Thanks for your input, Folcro. I disagree with a lot of what you've said and agree with some of it. Always useful to get other people's opinions though. Thanks for reading.


----------



## Nippon Devil (Jun 14, 2014)

The flow of this one felt a lot better than part 1. I agree with everyone else in that how you deal with dialog needs to be cleaned up. I wished we knew a bit more about Frankel and Emma though. Withholding certain details can be "distracting". You don't have to give me the whole kitchen, but a snack would be nice.


----------



## Gofa (Jun 14, 2014)

Paulbee said:


> (warning, you will need to read prologue 1 to make any sense of this)
> 
> same ipad same problems not sure why fonts go funny. The font faeries are a law unto themselves
> 
> ...



Again well written. Just 2 or 3 little suggestions the "shall" above is more witchy than I'll and shows on going commitment, 
you've tied the two threads together with structure that is solid. Sorry for pun.  My only bump is Hector being condescending on the ghosts. I would go with "Still this could be of use later" as a scientist he would make use of what is rather than dismiss what is not.

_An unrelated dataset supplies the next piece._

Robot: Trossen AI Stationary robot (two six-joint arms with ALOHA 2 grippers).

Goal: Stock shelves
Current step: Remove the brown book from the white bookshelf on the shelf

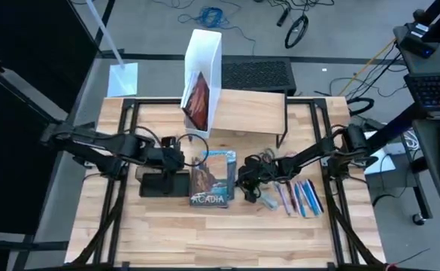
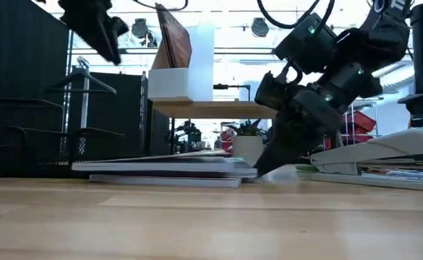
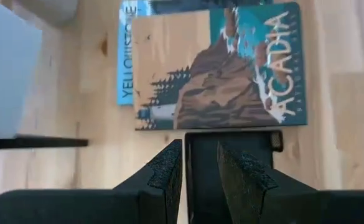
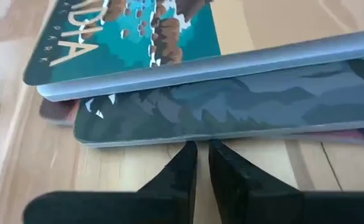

again go you good thing I look forward to more


----------



## Paulbee (Jun 15, 2014)

Thanks all for your input. Main problem is that this is meant merely as an introduction to the main story which takes place in the 21st century not the 18th. Granny Totter is important as she is the one who helps them to put down roots at Withering Hall and her descendants will be passing down a certain recipe for a potion that will save Emma's life and Emma's descendants will also need the potion. Since I can't pack all this into a couple of thousand words. The journey through two realities over 300 years is going to be difficult enough as it is. Obviously Doc Frankel and Emma, being the first of the new Withering clan need to be introduced as does the mystery behind her as yet unknown ailment and certain abilities but I can't say more without spoiling things.


----------



## Gofa (Jun 15, 2014)

That was very much what I had guessed and why I had the comment on structure   Location and physicality plus the obvious element if time displacement made for now and then to be blurred. The loss of the halls could obviously be dealt with from the other side of the time displacement as not yet having happened 
excellent to see the depth. I think the two in one element with time displacement does give a great book end opportunity to fit much in the middle.


----------



## Paulbee (Jun 27, 2014)

Chapter One

Hallowed Lands reality. Date: Mars 10th 1712. Location; Darist Army Barracks.

Extract from the journal of Private Jakobi Stratt, 1st Darist Infantry Division.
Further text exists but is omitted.